SBA Communications Corporation
- Company type: Public
- Traded as: Nasdaq: SBAC (Class A); S&P 500 component;
- Industry: Real Estate Investment Trust
- Founded: 1989; 37 years ago
- Founder: Steven Bernstein
- Headquarters: Boca Raton, Florida, United States
- Key people: Jeffrey A. Stoops
- Website: sbasite.com

= SBA Communications =

American communications company

SBA Communications Corporation is a real estate investment trust which owns and operates wireless infrastructure in the United States, Canada, Central America, South America, and South Africa. It was founded in 1989 as Steven Bernstein and Associates by Steven Bernstein.

== Operations ==
The company develops wireless infrastructures, including small cells, indoor/outdoor distributed antenna systems, and traditional cell sites that support antennas used for wireless communication by mobile carriers and wireless broadband providers.

SBA Communications operates in two segments: Site Leasing and Site Development.
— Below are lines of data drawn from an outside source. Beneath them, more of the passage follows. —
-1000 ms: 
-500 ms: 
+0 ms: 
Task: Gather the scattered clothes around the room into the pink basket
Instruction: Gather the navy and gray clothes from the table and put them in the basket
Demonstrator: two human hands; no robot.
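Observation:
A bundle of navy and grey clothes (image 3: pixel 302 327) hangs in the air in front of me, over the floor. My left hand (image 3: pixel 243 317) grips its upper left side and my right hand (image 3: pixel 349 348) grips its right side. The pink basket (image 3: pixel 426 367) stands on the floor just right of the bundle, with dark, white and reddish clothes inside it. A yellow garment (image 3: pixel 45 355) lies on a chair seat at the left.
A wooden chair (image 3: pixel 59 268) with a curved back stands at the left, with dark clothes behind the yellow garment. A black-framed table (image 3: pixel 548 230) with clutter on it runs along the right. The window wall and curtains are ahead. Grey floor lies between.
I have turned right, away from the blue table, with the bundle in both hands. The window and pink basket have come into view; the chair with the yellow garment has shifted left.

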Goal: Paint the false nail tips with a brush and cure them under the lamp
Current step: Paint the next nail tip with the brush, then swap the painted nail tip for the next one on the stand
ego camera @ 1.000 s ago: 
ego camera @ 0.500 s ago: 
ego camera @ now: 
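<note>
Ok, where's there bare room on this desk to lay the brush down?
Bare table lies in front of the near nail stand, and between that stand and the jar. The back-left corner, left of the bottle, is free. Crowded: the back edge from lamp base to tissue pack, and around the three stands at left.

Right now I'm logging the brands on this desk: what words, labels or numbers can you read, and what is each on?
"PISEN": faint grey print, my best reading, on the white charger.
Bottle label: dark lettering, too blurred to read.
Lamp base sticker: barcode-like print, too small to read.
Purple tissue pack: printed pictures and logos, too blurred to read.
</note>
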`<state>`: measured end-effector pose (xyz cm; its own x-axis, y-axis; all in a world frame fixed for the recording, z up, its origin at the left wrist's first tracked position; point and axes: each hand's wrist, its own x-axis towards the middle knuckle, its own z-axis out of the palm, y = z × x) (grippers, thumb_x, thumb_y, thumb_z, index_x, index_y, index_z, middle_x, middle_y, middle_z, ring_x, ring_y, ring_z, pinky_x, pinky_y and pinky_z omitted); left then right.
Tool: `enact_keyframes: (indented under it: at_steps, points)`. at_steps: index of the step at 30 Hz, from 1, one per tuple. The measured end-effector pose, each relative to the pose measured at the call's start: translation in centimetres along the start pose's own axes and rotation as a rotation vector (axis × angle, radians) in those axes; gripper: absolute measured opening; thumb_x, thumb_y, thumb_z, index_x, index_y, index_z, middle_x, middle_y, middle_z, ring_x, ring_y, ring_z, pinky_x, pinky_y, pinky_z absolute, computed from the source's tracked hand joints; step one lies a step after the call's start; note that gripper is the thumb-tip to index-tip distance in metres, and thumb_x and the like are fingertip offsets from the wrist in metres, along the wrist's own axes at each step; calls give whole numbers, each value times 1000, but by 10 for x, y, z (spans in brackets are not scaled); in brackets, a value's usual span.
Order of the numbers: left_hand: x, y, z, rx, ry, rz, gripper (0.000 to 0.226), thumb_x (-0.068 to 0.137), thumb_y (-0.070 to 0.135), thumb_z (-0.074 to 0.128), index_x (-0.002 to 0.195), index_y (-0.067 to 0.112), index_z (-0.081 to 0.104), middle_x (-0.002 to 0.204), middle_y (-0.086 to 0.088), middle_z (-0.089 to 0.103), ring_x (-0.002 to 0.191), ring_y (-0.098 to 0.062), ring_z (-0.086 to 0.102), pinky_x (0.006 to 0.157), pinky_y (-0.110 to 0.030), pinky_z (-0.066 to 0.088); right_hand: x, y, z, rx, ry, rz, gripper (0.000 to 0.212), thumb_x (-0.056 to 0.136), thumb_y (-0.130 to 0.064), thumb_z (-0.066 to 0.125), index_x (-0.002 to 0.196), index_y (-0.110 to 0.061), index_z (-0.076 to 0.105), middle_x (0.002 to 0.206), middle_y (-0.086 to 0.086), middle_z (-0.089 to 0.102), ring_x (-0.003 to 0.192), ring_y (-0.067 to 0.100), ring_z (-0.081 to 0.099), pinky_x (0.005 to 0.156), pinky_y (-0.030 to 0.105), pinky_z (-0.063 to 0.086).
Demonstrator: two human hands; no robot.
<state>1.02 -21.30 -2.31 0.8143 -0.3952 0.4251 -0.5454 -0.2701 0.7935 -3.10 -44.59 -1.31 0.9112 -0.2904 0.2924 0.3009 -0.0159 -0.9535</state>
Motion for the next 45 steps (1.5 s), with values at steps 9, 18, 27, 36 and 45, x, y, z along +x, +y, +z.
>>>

It leases antenna space to wireless service providers on towers that it owns or operates, and manages rooftop and tower sites for property owners under various contractual arrangements. As of 2020, it owned 30,000 towers around North and South America. Its biggest market is Brazil, where the company owns over 10,000 towers. The company also managed or leased approximately 4,800 actual or potential towers. In addition, it provides various site development services comprising network pre-design; site audits; identification of potential locations for towers and antennas; support in buying or leasing of the location; assistance in obtaining zoning approvals and permits; tower structure construction; antenna installation; and radio equipment installation, commissioning, and maintenance.